The funding will support five research projects to increase the utility of a broad spectrum of imaging techniques, including bioluminescence, radio labelling and implantable technology. The projects aim to extend the use of imaging technologies in applications not currently possible with a view to improving animal research, for example by using non-invasive imaging, which minimises suffering, or longitudinal imaging throughout the study, which reduces the number of animals required.
The strategic funding from the National Centre for the Replacement, Refinement and Reduction of Animals in Research (NC3Rs), in collaboration with the Engineering and Physical Sciences Research Council (EPSRC), follows the identification of eight key technology challenges by leading researchers in the imaging field, which once overcome will enable preclinical imaging to both meet the needs of the bioscience sector and impact on the 3Rs.

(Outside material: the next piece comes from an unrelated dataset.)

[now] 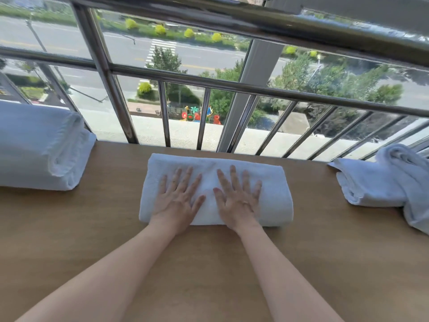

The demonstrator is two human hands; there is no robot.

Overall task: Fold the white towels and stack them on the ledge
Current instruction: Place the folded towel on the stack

Included in the funding is a project at the University of Nottingham that will utilise near-infrared quantum dots, a type of fluorescent marker, to improve sensitivity and resolution when imaging cancer cells in mice. The technology would overcome the current difficulties associated with imaging at a deep-tissue level, and enable repeat imaging of the same animal over time.
This non-invasive technique would also improve experimental relevance by allowing patient-derived xenografts to be implanted at the original tumour site, rather than below the skin – a practice which facilitates easy imaging but which is not representative of most human cancers, and so less effective at predicting whether a potential drug will fail in the clinic. Researchers estimate that the refined pre-clinical cancer models made possible by this new imaging technique could reduce animal use in cancer studies by approximately 170,000 per year.

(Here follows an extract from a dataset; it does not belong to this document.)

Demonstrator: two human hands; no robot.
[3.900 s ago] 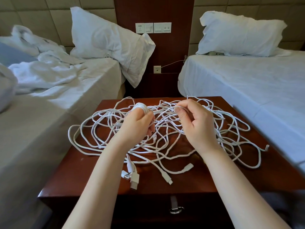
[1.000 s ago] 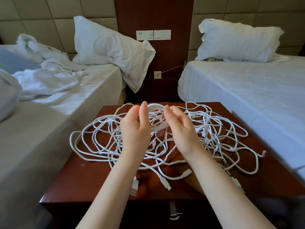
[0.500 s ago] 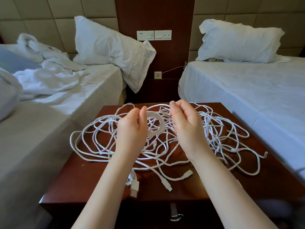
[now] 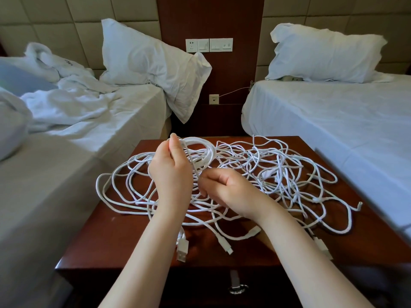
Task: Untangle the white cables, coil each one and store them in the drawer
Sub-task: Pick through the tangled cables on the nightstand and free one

Commenting on the awards, Dr Vicky Robinson, Chief Executive of the NC3Rs, said:
“The potential for technological development to replace, reduce and refine the use of animals in science is now well recognised across the research community. Preclinical imaging offers an opportunity for researchers to greatly reduce and refine animal use through longitudinal studies and identifying earlier endpoints to reduce suffering. However its application is often restricted by limitations with the current technologies available. This strategic funding allows the NC3Rs to target key areas identified by the research community where the development and application of new imaging techniques could have a profound impact on animal use and science.”
Professor Philip Nelson, Chief Executive of the EPSRC, which co-funded £500k of the funding call, said:
“We are delighted to support the NC3Rs. This research builds on our previous collaboration in mathematical modelling in toxicology as well as drawing on and advancing the UK’s first class capability in imaging technologies.”